Auteur : LazloSprand
Date de création : 23-11-2008
 
posté le 28-05-2009 à 23:11:07

Rendez-vous imprévu...

          Aspidistra les rattrapa alors qu’ils changeaient de quartier. Elle était habituée à l’atmosphère particulière de la banlieue-est et n’y prêtait plus attention que par m’égard mais leur air détaché de Shin à la limite de l’inconscience passive la perturba. Elle s’arrêta quelques instants à les regarder saluer les petits vieux et les commerçants du quartier. Elle s’incrusta au milieu d’eux en s’attachant au bras droit de Shin. Un frisson d’excitation la parcourut mais elle se calma. Shin sursauta sur le coup puis se détendit. Elle se fit la réflexion qu’elle était bien ainsi, accrochée à son bras comme une fiancée apeurée recherchant le réconfort au creux du cœur de l’être aimé. Elle chassa cette impression en rougissant.

« C’est toi, fit-il. Tu veux que je te ramène ?

_Tu savais que j’habitais dans ce quartier ?

_Bien sur, au lycée les rumeurs vont vite. Tu habites où en définitive ?

_Dans la 7ième rue à côté de St Charles Church Avenue.

_Ok, je vois où elle se trouve, on y sera dans cinq minutes. Rentrez seuls, je la ramène.

_Pas de problèmes, répondit Pierce en bayant. Essaie de ne pas lui faire peur comme cette après-midi, » lui souffla-t-il à l’oreille.

            Ils se séparèrent. Shin raccompagna Aspidistra chez elle. Elle remarqua qu’il adoptait une attitude ambiguë à la fois paternaliste et distante.

« Où est-ce que tu vis, toi, d’ailleurs ?

_À côté de l’église St Michel, dans le quartier des émigrés, répondit Shin, mon père adoptif m’a légué un appartement à sa mort.

_Ah, désolé.

_Non, ce n’est rien.

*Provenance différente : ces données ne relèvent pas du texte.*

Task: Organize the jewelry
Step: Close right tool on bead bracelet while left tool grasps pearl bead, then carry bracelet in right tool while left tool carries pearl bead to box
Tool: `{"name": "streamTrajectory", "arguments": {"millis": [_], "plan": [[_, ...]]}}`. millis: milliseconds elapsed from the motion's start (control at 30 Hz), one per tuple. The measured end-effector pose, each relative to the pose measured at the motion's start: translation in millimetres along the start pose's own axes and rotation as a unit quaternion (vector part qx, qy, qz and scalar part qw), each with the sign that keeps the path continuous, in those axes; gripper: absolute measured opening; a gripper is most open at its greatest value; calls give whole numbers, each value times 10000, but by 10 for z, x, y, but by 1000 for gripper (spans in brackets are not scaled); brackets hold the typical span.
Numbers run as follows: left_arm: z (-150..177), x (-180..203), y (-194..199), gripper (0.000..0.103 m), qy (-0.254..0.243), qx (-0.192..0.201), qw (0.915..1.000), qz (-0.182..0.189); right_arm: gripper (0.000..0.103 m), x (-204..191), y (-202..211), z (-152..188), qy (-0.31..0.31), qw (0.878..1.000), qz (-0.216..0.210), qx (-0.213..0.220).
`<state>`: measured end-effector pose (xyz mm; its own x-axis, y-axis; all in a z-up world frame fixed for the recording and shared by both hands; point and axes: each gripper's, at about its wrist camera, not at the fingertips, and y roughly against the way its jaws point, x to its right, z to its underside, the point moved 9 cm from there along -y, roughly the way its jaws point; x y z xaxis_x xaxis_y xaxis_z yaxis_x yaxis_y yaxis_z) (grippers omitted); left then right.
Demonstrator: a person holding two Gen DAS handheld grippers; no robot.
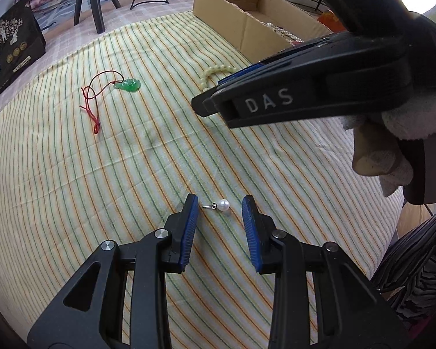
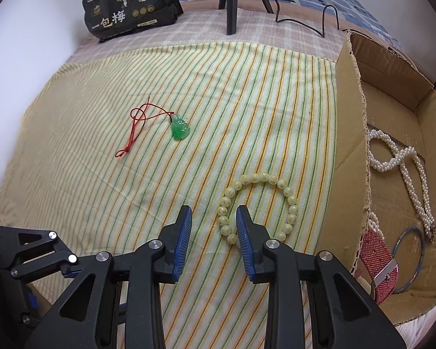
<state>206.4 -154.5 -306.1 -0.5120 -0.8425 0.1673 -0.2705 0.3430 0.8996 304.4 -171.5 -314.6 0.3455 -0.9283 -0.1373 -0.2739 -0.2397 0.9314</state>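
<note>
A white pearl stud earring [image 1: 222, 203] lies on the striped cloth [image 1: 101, 174] between the tips of my left gripper [image 1: 220, 202]. Its jaws stand open, with neither pad touching the pearl. A bracelet of pale yellow beads [image 2: 258, 178] lies beside the cardboard box [image 2: 346, 145]. My right gripper [image 2: 213, 213] is open over the bracelet's left arc: the right finger is inside the ring and the left finger outside it. In the left wrist view the right gripper [image 1: 209, 96] hides part of the bracelet [image 1: 215, 71]. A green pendant [image 2: 179, 128] on a red cord lies farther off.
The open box holds a pearl necklace [image 2: 392, 157], a red sparkly piece [image 2: 378, 264] and a thin metal bangle [image 2: 411, 261]. A black snack bag [image 2: 130, 8], tripod legs [image 2: 229, 3] and a black cable [image 2: 305, 20] are at the far edge.
</note>
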Motion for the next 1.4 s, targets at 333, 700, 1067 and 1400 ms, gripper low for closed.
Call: {"name": "streamTrajectory", "arguments": {"millis": [333, 700, 1067, 1400], "plan": [[23, -42, -61, 17, 9, -5, 9999, -134, 24, 30, -38, 17, 201, 9995, 238, -57], [52, -35, -3, 16, -3, 93, 9998, -186, 6, 68, -53, 32, 237, 9991, 338, 15], [9, -91, 249, 16, 200, 357, 9990, -204, 6, 108, 204, -87, -123, 9992, -19, 381], [-103, -76, 548, 16, 299, 706, 9969, -147, 6, 118, 554, -288, -325, 9953, -292, 861]]}}
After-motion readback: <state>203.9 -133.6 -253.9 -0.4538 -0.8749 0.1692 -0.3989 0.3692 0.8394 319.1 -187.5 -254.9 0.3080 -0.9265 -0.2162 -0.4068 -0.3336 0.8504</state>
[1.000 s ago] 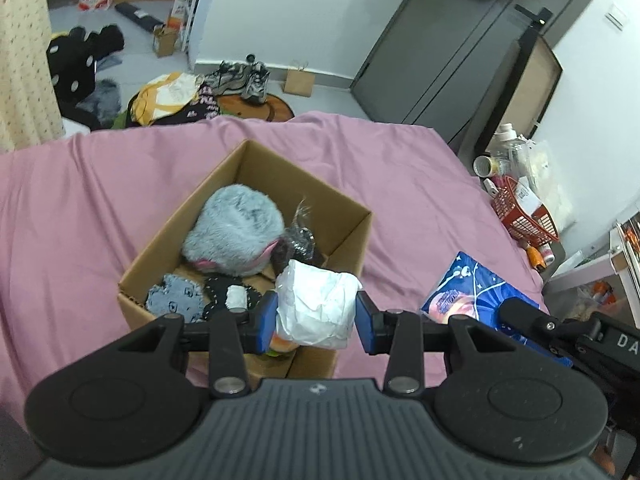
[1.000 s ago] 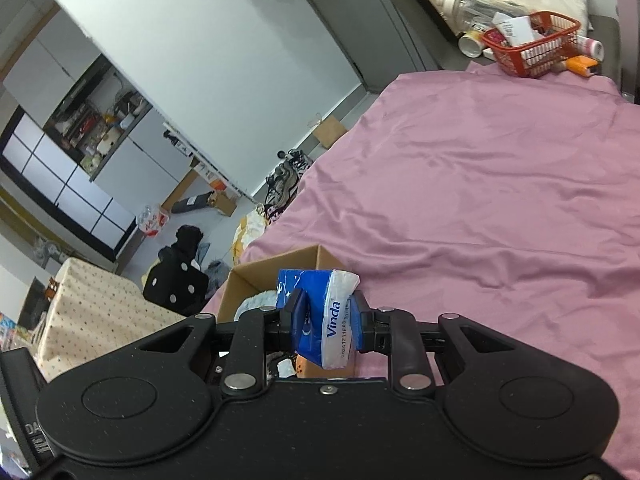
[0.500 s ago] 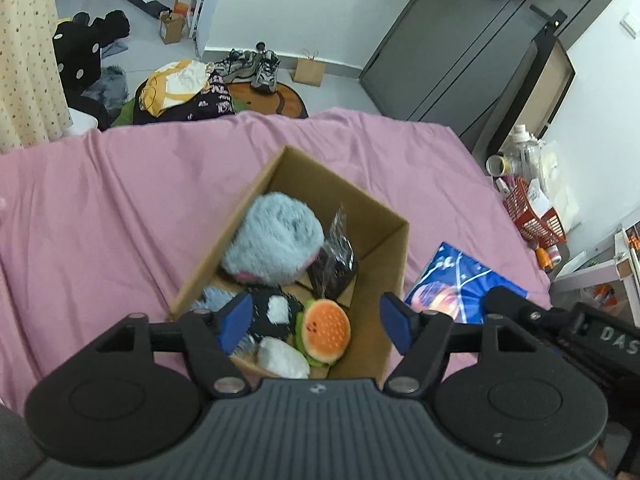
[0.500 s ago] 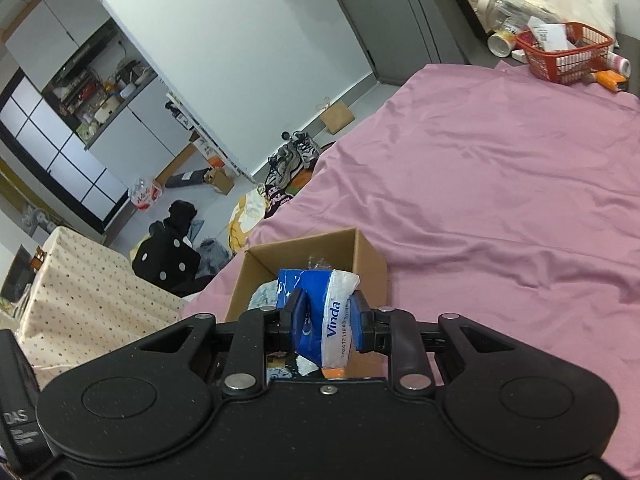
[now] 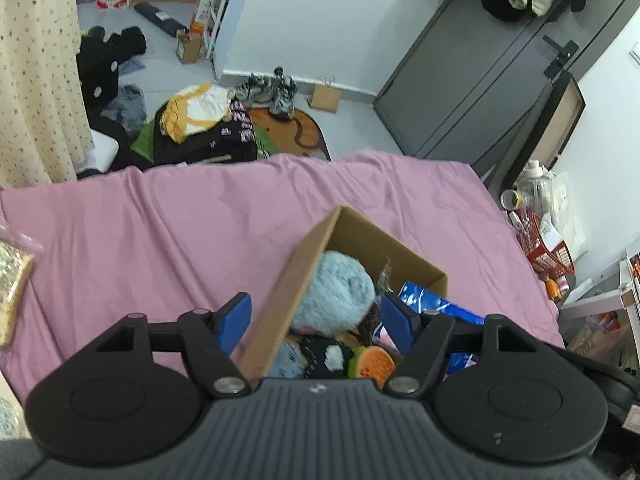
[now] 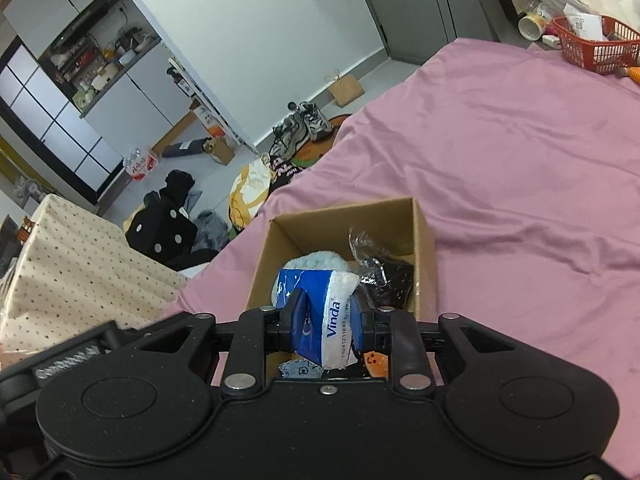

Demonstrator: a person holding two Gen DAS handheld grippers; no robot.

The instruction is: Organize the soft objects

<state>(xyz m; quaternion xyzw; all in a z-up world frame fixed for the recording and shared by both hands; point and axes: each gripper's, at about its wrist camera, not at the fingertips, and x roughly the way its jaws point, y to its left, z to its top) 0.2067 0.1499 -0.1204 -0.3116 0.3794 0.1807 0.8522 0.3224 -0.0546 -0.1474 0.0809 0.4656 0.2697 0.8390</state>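
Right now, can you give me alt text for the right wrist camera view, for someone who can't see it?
The right gripper is shut on a blue and white Vinda tissue pack, held over an open cardboard box on a pink bedsheet. The box holds a pale blue fluffy toy and a dark crinkly bag. A red basket sits at the far edge.

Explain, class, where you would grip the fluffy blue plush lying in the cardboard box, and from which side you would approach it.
Grip the fluffy blue plush across its rounded middle, coming straight down from above. The cardboard box walls block any sideways approach, while its domed top sits clear of the neighbouring toys. The left gripper is open, so it suits the job.
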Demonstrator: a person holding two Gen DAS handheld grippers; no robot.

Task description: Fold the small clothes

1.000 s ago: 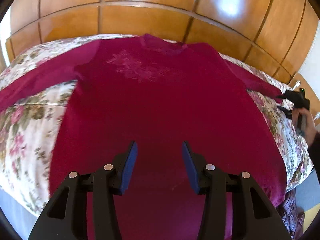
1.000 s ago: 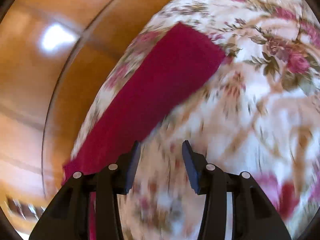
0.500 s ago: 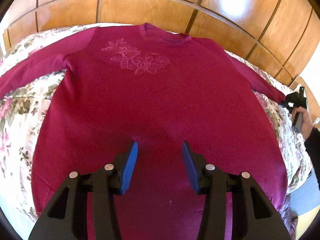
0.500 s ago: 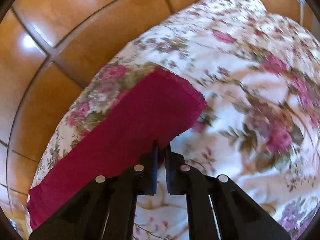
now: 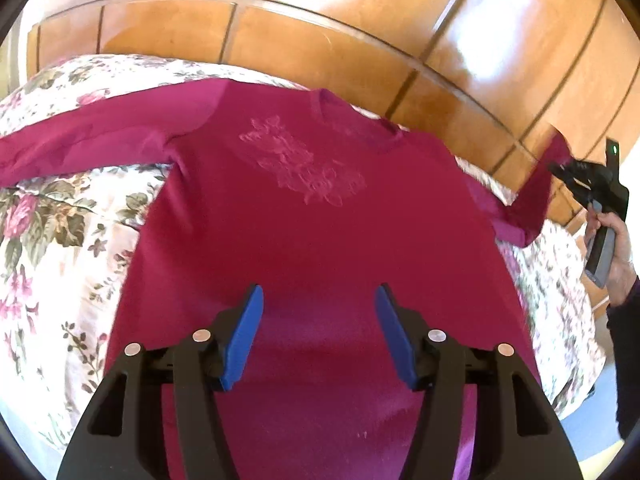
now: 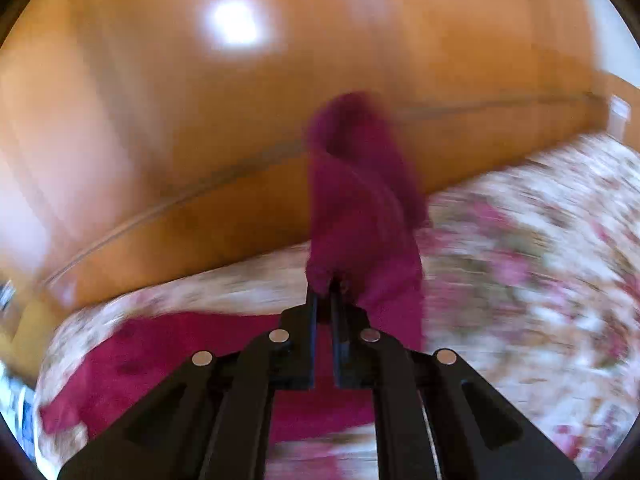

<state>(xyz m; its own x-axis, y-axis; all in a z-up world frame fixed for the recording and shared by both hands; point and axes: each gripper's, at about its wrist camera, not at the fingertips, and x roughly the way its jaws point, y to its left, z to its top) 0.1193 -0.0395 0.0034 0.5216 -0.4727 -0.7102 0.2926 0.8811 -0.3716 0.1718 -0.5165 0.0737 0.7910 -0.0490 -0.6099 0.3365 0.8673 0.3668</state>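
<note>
Two claws over floral bedspread (image 5: 60, 220): left (image 5: 319, 332) opening, right (image 6: 324, 292) clamping sleeve (image 6: 360, 208).

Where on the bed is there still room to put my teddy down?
Bare floral bedspread shows left of the red shirt, below its spread sleeve. A narrower strip lies right of the shirt. The middle is covered, and the right gripper holds the other sleeve up there.

Bed (image 5: 60, 208) with white floral bedspread, pink roses and green leaves. Glossy wooden panelling (image 5: 340, 40) behind, divided by dark grooves, bearing bright light reflections.
</note>
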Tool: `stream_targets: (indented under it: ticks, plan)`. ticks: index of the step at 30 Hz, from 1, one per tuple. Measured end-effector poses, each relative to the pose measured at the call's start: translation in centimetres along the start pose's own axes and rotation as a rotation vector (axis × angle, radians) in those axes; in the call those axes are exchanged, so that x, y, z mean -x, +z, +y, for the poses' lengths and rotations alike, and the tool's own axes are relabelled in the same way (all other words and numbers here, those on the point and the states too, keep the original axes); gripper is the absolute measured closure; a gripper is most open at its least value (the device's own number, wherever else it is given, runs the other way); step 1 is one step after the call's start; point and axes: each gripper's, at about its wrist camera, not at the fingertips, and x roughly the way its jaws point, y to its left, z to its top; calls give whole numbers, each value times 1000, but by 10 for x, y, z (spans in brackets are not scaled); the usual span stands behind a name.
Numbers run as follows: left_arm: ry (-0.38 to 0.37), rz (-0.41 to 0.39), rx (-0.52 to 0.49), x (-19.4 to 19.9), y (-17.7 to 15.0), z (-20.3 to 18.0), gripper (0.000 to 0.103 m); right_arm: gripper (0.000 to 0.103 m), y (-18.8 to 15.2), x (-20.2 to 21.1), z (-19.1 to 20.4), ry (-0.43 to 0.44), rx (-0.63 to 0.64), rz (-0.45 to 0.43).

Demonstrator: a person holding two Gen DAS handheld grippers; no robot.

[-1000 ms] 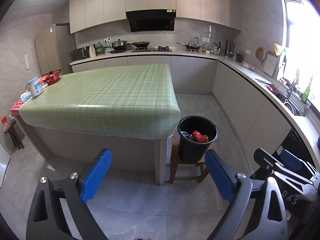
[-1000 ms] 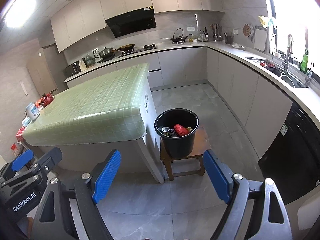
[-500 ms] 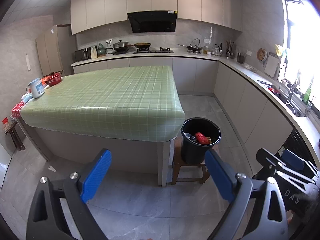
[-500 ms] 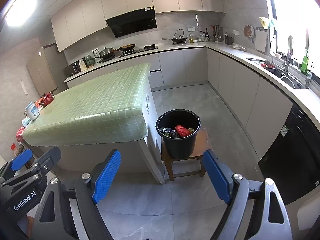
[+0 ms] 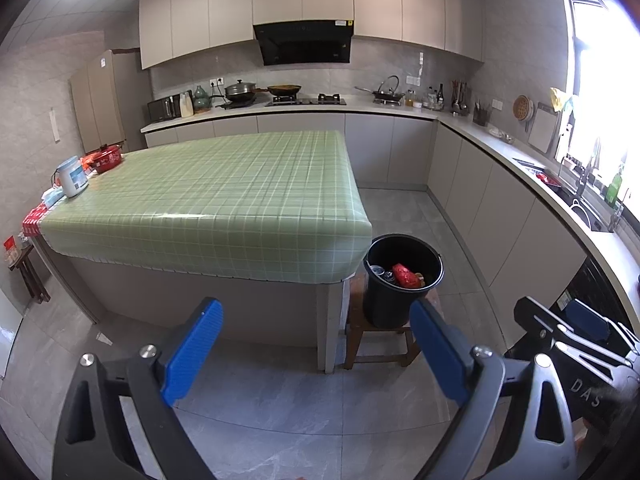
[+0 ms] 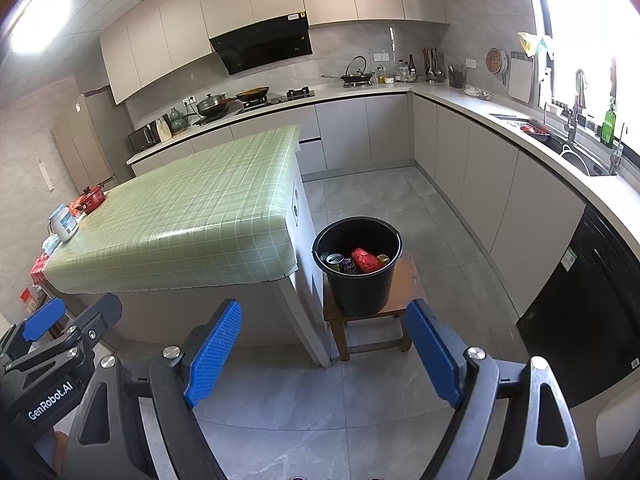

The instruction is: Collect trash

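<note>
Black bucket [image 6: 357, 276] (trash inside) on stool [image 6: 408, 280] beside island [image 6: 192, 216]

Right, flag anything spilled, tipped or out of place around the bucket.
Nothing stands out. The black bucket stands upright on the wooden stool, with cans and a red wrapper inside. No spill shows on the floor nearby.

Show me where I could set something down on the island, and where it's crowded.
The green checked tablecloth is bare across its middle, near edge and the corner above the black plastic bucket. Only its far left end is crowded: a white jar and red lidded pot. The bucket already holds cans and a red wrapper. Both claws, left and right, are open.
</note>
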Motion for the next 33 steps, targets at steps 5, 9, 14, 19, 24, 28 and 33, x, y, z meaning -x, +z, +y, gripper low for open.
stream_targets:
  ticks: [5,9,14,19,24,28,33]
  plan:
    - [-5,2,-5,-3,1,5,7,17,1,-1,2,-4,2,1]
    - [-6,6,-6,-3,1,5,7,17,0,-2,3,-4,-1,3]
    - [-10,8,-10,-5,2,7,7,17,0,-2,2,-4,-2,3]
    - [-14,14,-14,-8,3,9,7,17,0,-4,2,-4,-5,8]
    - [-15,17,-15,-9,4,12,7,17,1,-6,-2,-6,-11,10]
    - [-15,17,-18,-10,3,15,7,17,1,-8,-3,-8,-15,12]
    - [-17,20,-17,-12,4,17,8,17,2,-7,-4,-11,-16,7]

Et toi que font tes parents ?

_Mon père travaille à l’étranger depuis son divorce et ma mère vit à la campagne.

_D’accord, ça doit pas être simple tous les jours. Tu vis avec de la famille, des frères et sœurs, peut-être ?

_Mes deux sœurs aînée : Elspeth et June. Mon frère Edward s’est engagé dans l’armée : il est sous-lieutenant chez les Marines.

_En Irak j’imagine. Beau pays mais cela ne doit pas être facile tous les jours pour se voir.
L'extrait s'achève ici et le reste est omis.